→ **Excerpted records**
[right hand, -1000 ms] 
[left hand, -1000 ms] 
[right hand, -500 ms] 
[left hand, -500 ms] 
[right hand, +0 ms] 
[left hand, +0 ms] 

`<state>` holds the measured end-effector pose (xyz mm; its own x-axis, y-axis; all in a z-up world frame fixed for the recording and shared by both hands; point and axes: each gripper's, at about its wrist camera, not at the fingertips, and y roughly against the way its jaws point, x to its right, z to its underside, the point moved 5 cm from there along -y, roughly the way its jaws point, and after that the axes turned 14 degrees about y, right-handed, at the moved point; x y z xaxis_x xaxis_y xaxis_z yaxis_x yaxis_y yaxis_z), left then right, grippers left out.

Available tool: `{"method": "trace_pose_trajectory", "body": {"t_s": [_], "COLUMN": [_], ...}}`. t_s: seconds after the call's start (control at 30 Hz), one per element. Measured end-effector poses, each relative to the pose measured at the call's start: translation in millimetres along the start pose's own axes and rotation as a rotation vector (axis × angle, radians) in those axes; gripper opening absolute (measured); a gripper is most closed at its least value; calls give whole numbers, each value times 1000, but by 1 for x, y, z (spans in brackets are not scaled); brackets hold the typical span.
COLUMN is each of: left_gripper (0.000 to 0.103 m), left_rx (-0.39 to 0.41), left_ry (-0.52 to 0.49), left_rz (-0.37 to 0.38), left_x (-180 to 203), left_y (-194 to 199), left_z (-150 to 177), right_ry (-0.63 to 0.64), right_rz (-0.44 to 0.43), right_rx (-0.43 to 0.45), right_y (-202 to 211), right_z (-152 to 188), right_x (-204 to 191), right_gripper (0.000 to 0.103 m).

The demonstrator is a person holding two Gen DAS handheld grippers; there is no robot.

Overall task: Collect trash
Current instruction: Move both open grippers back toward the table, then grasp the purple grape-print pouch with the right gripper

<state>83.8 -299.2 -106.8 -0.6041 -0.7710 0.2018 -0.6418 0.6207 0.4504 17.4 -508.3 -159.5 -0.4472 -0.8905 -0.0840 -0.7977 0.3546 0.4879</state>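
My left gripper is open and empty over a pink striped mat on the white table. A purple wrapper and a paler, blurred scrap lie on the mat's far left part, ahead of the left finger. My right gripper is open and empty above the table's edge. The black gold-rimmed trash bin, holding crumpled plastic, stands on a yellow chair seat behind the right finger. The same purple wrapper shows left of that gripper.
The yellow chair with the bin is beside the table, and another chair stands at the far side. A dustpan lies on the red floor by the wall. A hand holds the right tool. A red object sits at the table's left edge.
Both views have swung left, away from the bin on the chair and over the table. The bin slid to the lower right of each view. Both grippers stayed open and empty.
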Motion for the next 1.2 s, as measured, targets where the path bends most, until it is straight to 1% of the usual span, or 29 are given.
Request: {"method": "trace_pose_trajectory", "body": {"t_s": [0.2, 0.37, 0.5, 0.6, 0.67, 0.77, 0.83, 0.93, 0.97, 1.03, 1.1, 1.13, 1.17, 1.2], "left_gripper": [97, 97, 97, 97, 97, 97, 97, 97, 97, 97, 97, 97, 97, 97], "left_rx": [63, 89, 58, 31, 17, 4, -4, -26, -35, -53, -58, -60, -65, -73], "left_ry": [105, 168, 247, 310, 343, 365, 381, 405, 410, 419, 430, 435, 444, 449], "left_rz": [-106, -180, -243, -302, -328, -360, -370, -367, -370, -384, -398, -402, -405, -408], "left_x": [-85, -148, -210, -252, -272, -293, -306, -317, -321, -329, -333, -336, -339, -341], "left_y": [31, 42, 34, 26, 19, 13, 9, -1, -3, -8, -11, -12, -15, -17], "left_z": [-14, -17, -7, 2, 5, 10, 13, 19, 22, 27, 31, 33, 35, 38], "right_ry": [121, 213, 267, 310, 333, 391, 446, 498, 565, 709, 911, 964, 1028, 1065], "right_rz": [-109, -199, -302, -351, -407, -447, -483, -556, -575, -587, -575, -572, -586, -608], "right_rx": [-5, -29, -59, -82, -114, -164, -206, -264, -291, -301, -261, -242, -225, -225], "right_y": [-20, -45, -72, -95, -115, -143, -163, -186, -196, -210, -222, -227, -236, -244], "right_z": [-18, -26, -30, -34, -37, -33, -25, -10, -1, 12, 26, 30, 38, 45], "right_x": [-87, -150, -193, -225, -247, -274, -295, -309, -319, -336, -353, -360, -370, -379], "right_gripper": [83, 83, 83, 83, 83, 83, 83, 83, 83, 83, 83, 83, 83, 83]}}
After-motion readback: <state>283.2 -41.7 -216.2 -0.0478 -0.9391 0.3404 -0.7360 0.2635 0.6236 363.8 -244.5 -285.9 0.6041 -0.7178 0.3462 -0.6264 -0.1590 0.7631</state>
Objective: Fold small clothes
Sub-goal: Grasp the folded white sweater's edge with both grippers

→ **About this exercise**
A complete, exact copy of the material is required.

→ **Solution for this task**
[right hand, -1000 ms] 
[left hand, -1000 ms] 
[right hand, -500 ms] 
[left hand, -500 ms] 
[right hand, +0 ms] 
[left hand, +0 ms] 

`<state>` holds the measured end-effector pose (xyz mm; its own x-axis, y-axis; all in a z-up world frame fixed for the recording and shared by both hands; point and axes: each gripper's, at about its wrist camera, not at the fingertips, and y roughly against the way its jaws point, x to its right, z to its underside, the point moved 5 cm from there along -y, roughly the way its jaws point, and after that the axes turned 14 degrees about y, right-handed, at the moved point; x y z xaxis_x xaxis_y xaxis_z yaxis_x yaxis_y yaxis_z), left then right, grippers left out.

Available tool: `{"method": "trace_pose_trajectory", "body": {"t_s": [_], "COLUMN": [_], ...}}`. t_s: seconds after the call's start (control at 30 Hz), one per element. Measured end-effector poses, each relative to the pose measured at the call's start: translation in millimetres along the start pose's own axes and rotation as a rotation vector (axis × angle, radians) in those axes; gripper opening absolute (measured); a gripper is most closed at its least value; calls give whole numbers, each value times 1000, but by 1 for x, y, z (spans in brackets are not scaled); brackets hold the typical span.
COLUMN is each of: left_gripper (0.000 to 0.103 m), left_rx (-0.39 to 0.41), left_ry (-0.52 to 0.49), left_rz (-0.37 to 0.38), left_x (-180 to 203), left_y (-194 to 199), left_z (-150 to 177), right_ry (-0.63 to 0.64), right_rz (-0.44 to 0.43), right_rx (-0.43 to 0.45), right_y (-202 to 211), right_z (-152 to 188), right_x (-204 to 191), right_gripper (0.000 to 0.103 m).

The demonstrator is a person holding two Gen DAS handheld grippers; there is no robot.

Overall task: Collect trash
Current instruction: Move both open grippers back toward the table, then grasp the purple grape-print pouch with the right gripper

<state>83.8 -299.2 -106.8 -0.6041 -0.7710 0.2018 -0.6418 0.6207 0.4504 17.4 -508.3 -159.5 -0.4472 -0.8905 -0.0840 -0.7977 0.3546 0.4879</state>
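My left gripper is open and empty over a pink striped mat on the white table. A purple wrapper and a paler, blurred scrap lie on the mat's far left part, ahead of the left finger. My right gripper is open and empty above the table's edge. The black gold-rimmed trash bin, holding crumpled plastic, stands on a yellow chair seat behind the right finger. The same purple wrapper shows left of that gripper.
The yellow chair with the bin is beside the table, and another chair stands at the far side. A dustpan lies on the red floor by the wall. A hand holds the right tool. A red object sits at the table's left edge.
Both views have swung left, away from the bin on the chair and over the table. The bin slid to the lower right of each view. Both grippers stayed open and empty.
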Motion for the next 1.2 s, as measured, targets where the path bends most, until it is straight to 1% of the usual span, or 29 are given.
Request: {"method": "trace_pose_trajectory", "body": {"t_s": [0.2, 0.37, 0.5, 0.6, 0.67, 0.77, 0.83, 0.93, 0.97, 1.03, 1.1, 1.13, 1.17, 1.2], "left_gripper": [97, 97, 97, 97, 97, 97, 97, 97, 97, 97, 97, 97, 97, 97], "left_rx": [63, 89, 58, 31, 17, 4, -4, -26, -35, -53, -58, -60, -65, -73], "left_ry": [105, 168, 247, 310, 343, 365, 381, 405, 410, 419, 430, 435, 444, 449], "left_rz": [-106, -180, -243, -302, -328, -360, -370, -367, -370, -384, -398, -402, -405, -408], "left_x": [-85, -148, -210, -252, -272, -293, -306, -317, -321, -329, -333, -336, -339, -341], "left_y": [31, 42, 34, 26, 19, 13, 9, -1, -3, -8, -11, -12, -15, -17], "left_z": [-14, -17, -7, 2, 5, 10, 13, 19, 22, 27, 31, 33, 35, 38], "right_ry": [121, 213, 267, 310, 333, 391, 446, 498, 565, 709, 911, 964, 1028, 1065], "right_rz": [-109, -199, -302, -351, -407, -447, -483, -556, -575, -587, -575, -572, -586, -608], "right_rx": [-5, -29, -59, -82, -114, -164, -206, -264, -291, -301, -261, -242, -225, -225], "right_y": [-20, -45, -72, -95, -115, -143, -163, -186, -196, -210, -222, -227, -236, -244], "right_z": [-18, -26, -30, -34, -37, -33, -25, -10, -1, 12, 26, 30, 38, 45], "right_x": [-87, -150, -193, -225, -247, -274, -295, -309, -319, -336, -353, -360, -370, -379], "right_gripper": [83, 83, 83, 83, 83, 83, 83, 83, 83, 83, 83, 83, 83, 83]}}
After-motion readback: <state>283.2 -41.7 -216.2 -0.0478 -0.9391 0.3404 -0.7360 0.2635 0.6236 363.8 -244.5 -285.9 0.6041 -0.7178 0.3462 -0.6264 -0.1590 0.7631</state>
Objective: Fold small clothes
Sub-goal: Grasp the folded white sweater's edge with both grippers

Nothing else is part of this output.